À At Cebla, dans la commune d’At Tudert en Haute-Kabylie, vit une dynamique culturelle que l’on ne soupçonnerait pas dans un endroit en apparence perdu dans le temps et l’espace et, donc, mal loti en matière d’infrastructures culturelles (voire, infrastructures tout court) et de… rentrées financières. Pourtant, au grand bonheur de la culture vécue, le village a pérennisé une bonne dizaine d’activités qui rendraient verts de jalousie les plus nantis parmi les chefs-lieux de wilayas. Ceci est rendu possible grâce à l’inclination des villageois et à la détermination des animateurs de l’association Tanekra dont les infatigables Hacène Kashi et Kebci Mohamed, journaliste et non moins SG de Tanekra. Nous avons rencontré ce dernier qui, soulignons-le au passage, fait partie des aventures L’hebdo n Tmurt et Tiɣremt. Il nous parle de la culture à At Cebla.
Vous ne loupez quasiment aucun week-end, encore moins un congé, pour vous rendre à At Cebla, votre village, et mettre la main à la pate…culturelle. Où « le pas loin de la retraire » que vous êtes puise cette énergie ?

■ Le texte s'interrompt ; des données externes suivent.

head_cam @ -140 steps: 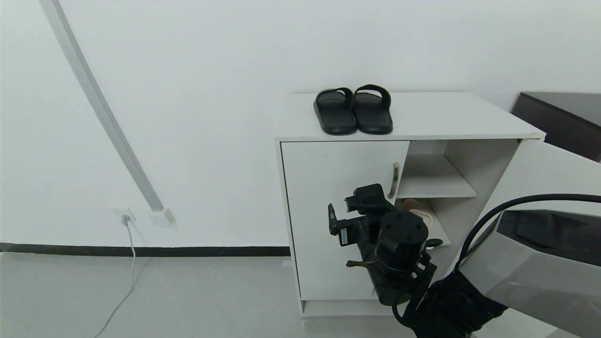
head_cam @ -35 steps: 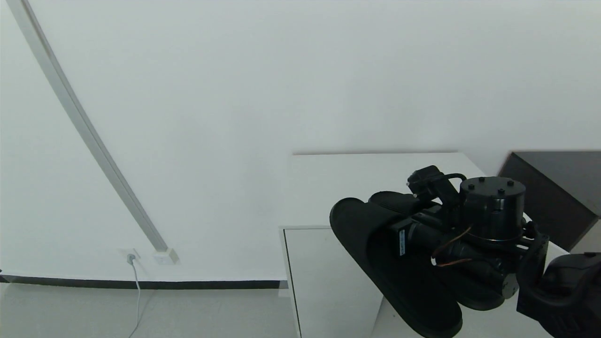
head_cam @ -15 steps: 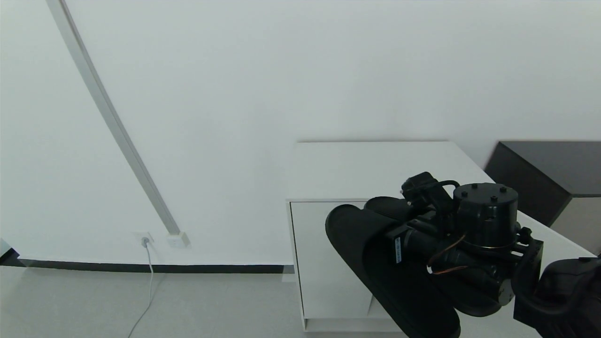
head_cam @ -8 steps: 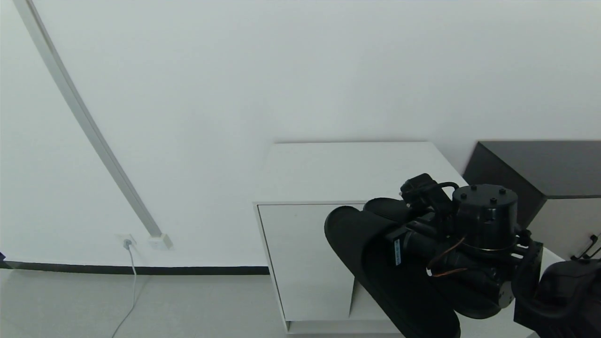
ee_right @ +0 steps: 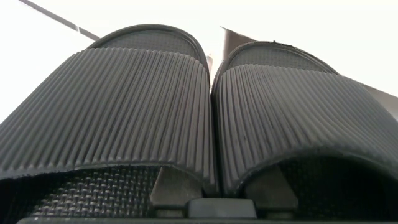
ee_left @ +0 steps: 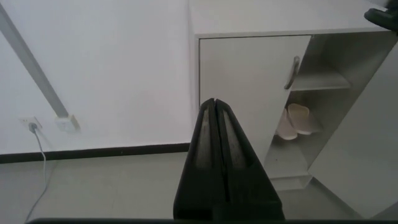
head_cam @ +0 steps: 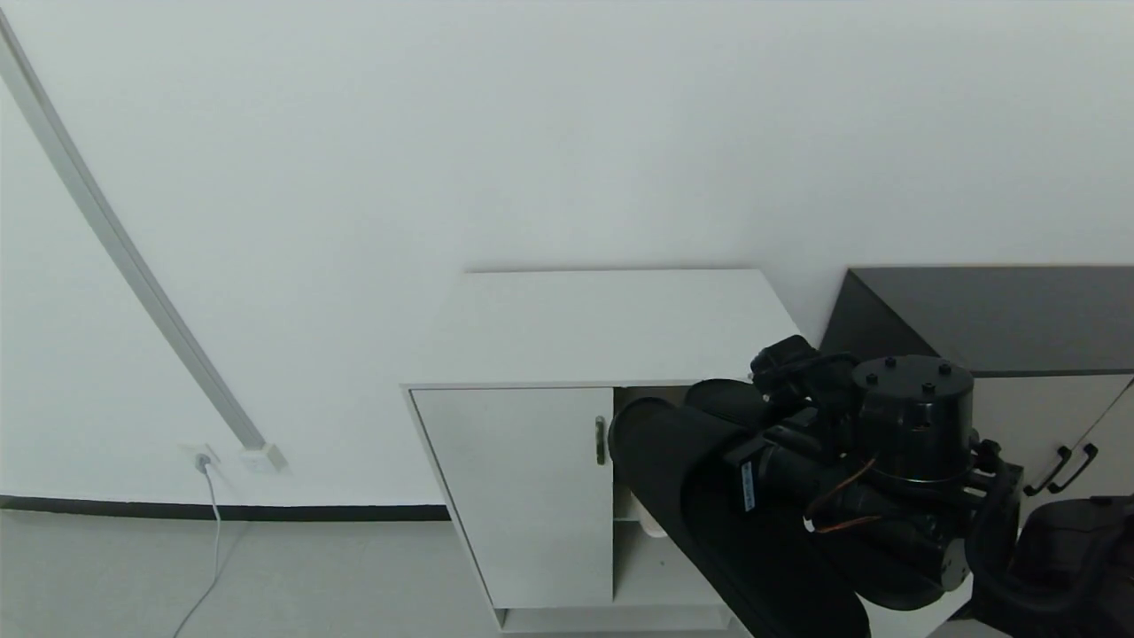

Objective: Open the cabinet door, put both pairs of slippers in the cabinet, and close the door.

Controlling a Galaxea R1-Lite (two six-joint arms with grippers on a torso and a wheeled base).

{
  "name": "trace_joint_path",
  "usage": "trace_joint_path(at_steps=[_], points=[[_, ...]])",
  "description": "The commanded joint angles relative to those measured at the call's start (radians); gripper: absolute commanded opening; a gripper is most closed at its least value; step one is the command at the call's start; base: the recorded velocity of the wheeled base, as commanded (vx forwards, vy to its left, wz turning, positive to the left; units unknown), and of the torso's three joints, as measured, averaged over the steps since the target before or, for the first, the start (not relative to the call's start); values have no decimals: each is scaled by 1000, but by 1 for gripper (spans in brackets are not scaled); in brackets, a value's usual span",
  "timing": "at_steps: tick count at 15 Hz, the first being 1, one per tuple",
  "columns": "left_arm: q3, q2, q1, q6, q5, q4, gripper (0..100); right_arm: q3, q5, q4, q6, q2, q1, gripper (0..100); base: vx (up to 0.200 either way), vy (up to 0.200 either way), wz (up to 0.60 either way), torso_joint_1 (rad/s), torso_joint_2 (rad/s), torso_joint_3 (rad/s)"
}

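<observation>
Holding the black slippers (head_cam: 709,496) up before the white cabinet (head_cam: 602,328), the right pincer (ee_right: 217,193) grips the pair where their inner edges meet. The right wrist view shows the two ribbed straps side by side and touching, with one finger (ee_right: 173,186) under each. In the head view the slippers and the arm hide most of the cabinet's open right half. The left half is covered by a shut door (head_cam: 523,487) with a handle (head_cam: 600,440) at its inner edge.

The left wrist view shows inside that open half. There is an upper shelf (ee_left: 320,81), and on the shelf below it a pair of pale slippers (ee_left: 293,121) lies side by side. The left pincer (ee_left: 214,143) has its fingers pressed together with nothing between them, well apart from the cabinet.

A slanted wall strip (head_cam: 115,248) runs down to a socket (head_cam: 204,459) with a cord. A dark-topped cupboard (head_cam: 974,319) stands just beside the cabinet on the right.
</observation>
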Motion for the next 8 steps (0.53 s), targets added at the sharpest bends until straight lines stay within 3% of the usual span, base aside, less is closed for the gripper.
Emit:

Il est vrai que pratiquement, chaque week-end, je me rends au village par besoin pressent de me ressourcer et de recharger les accus, l’ambiance de la ville que je ne supporte pas et le métier de journaliste que j’exercice avec ses aléas innombrables y sont pour beaucoup. Mais pas que cela puisque mon engament au sein de l’association culturelle de mon village natal m’obligent à m’y rendre régulièrement pour accomplir ma part de contribution. Pour vous le dire crûment, je ne me sens dans ma peau qu’en me mettant au service des autres, notamment en matière culturelle. L’action culturelle fait partie intégrante de mon ADN et constitue mon oxygène qui me permet de sentir la vie à pleins poumons.
At Cebla est l’un des villages de la région de Ouacif qui connait une dynamique culturelle continue non circonstancielle et qui, surtout, fait mouche. Pourtant, ce village de la haute Kabylie est mal loti en matière d’infrastructures culturelle et ne bénéficie pas de deniers publics. Comment y arrivez-vous ?
Ce que vous dites est tristement vrai en matière de structures d’accueil du mouvement associatif. Mais, nous concernant, nous avons la chance de nous abriter dans une partie du nouveau foyer des jeunes du village au sein duquel nous accomplissons nombre de nos activités. Pour ce qui est de l’argent, ce nerf de la guerre comme on dit, nous n’avons compté au tout début que sur nos propres ressources, celles de nos adhérents. Mais avec le temps, nous avons pu arracher des subventions quoique relativement dérisoires de l’APW de Tizi-Ouzou relativement à notre plan de charge. Un programme à la fois dense et consistant que nous n’accomplissons que grâce à l’étroite collaboration d’un tissus de partenaires qui, intéressés par la qualité et le rythme de nos activités, nous accompagnent. Dois-je avouer que nous enregistrons à chaque fois un nouveau partenaire au fur et à mesure que nous avançons dans notre programme.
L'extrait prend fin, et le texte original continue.